Roger Corman’s genre films as director are:– Day the World Ended (1955), It Conquered the World (1956), Attack of the Crab Monsters (1957), The Saga of the Viking Women and Their Journey to the Waters of the Great Sea Serpent (1957), The Undead (1957), Teenage Caveman (1958), War of the Satellites (1958), A Bucket of Blood (1959), The Wasp Woman (1959), The House of Usher/The Fall of the House of Usher (1960), Last Woman on Earth (1960), The Little Shop of Horrors (1960), Creature from the Haunted Sea (1961), Pit and the Pendulum (1961), Premature Burial (1962), Tales of Terror (1962), Tower of London (1962), The Haunted Palace (1963), The Raven (1963), The Terror (1963), X – The Man with X-Ray Eyes (1963), The Masque of the Red Death (1964), The Tomb of Ligeia (1964), The Trip (1967), Gas; or It Became Necessary to Destroy the World in Order to Save It (1970) and Frankenstein Unbound (1990). Corman’s World: Exploits of a Hollywood Rebel (2011) is a documentary about Corman’s career.

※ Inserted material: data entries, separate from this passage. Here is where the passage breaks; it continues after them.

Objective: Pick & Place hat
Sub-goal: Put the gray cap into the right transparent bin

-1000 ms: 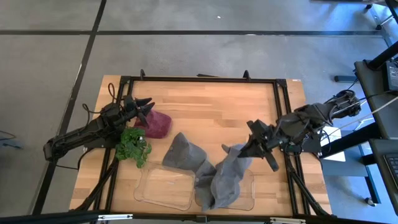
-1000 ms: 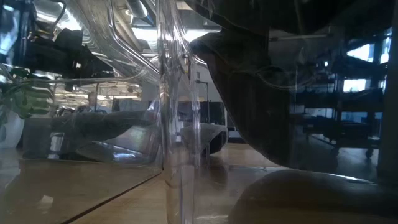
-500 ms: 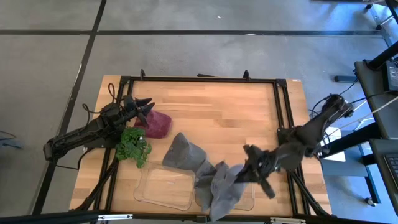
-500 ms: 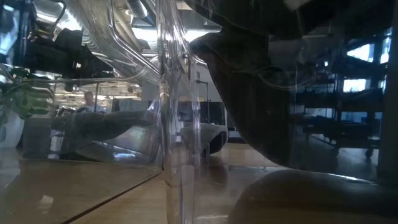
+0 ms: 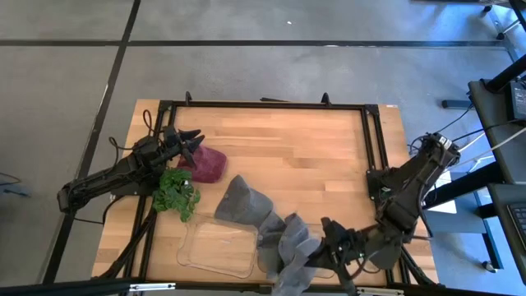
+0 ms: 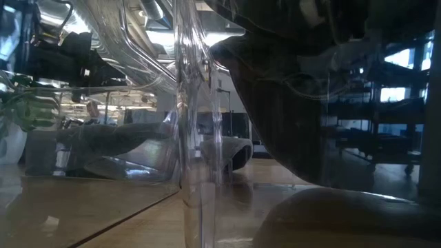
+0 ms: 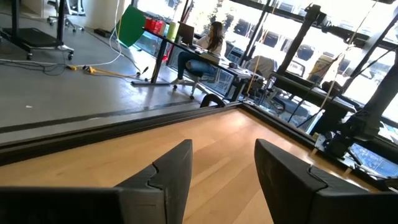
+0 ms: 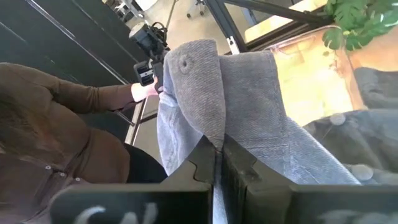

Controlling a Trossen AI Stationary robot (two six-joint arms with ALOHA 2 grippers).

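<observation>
My right gripper [image 5: 322, 249] is near the table's near edge, shut on a grey hat [image 5: 292, 256] that bunches over the right clear tray [image 5: 329, 261]. In the right wrist view this grey hat [image 8: 211, 81] shows its top button. Further grey hats lie at the trays: one [image 5: 242, 201] on the wood, another [image 5: 269, 226] over the tray edge. A maroon hat [image 5: 209, 163] rests on the table by my open left gripper [image 5: 195, 141], which touches nothing. My right gripper pinches a fold of the grey hat's cloth [image 8: 214, 134] between its two fingers, coming level from the table's right side. The hat stands up in a bunch beyond the fingertips [image 8: 239, 163], and its lower part lies on the tray and the other grey hats.
A green plant [image 5: 176, 194] sits beside the left clear tray [image 5: 215, 248]. The tray's clear wall [image 6: 189, 124] fills the low view. A person in a brown sleeve [image 8: 56, 106] stands past the near edge. The far half of the table [image 5: 288, 140] is bare wood.
My right gripper has travelled from the table's middle right toward the near edge, carrying the grey hat along. The hat, which hung stretched from the fingers, now sits bunched up at the near edge over the right tray. The left arm has kept still.
</observation>
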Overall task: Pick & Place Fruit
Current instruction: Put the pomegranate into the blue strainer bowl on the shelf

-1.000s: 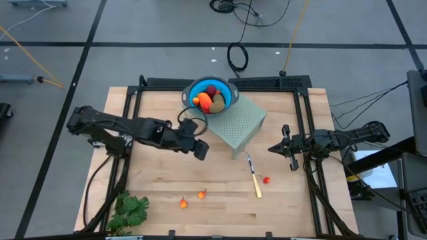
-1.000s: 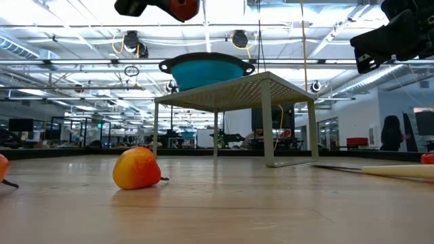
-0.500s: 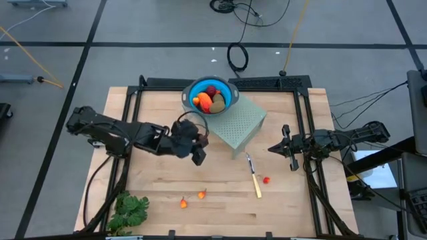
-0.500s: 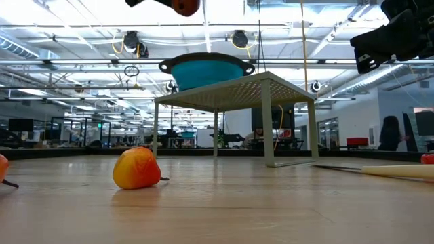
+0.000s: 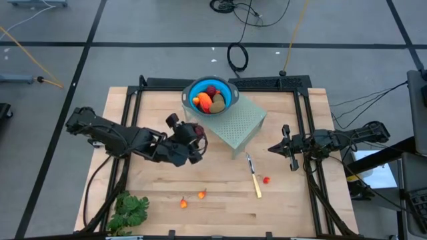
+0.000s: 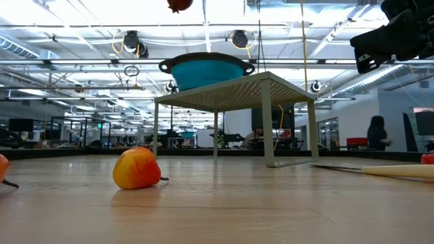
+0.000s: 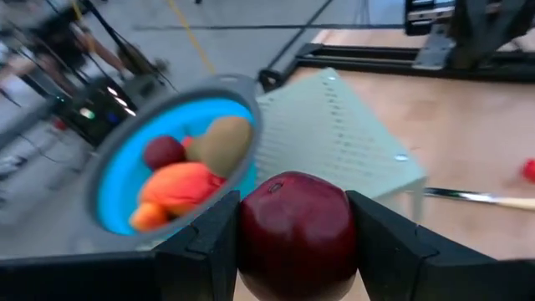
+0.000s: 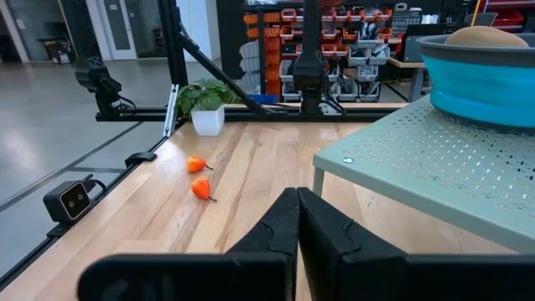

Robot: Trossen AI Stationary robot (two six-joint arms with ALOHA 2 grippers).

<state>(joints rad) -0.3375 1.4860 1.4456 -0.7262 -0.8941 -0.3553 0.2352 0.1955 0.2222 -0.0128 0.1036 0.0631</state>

Charles B. Griffith turned out genre scripts for other Roger Corman cheapies such as It Conquered the World (1956), Attack of the Crab Monsters (1957), The Undead (1957), A Bucket of Blood (1959), Creature from the Haunted Sea (1961) and the classic The Little Shop of Horrors (1960), as well as Corman’s non-genre biker movie classic The Wild Angels (1966). Griffith also wrote other Corman-produced films such as Atlas (1961) and Death Race 2000 (1975). Griffith made his directorial debut with the B-budget scuba-diving film Forbidden Island (1958). In later years, Corman produced several films that Griffith wrote and directed with the hit car chase film Eat My Dust (1976), the killer fish film Up from the Depths (1979), the parody Dr Heckyl and Mr Hype (1980) and Wizards of the Lost Kingdom II (1989).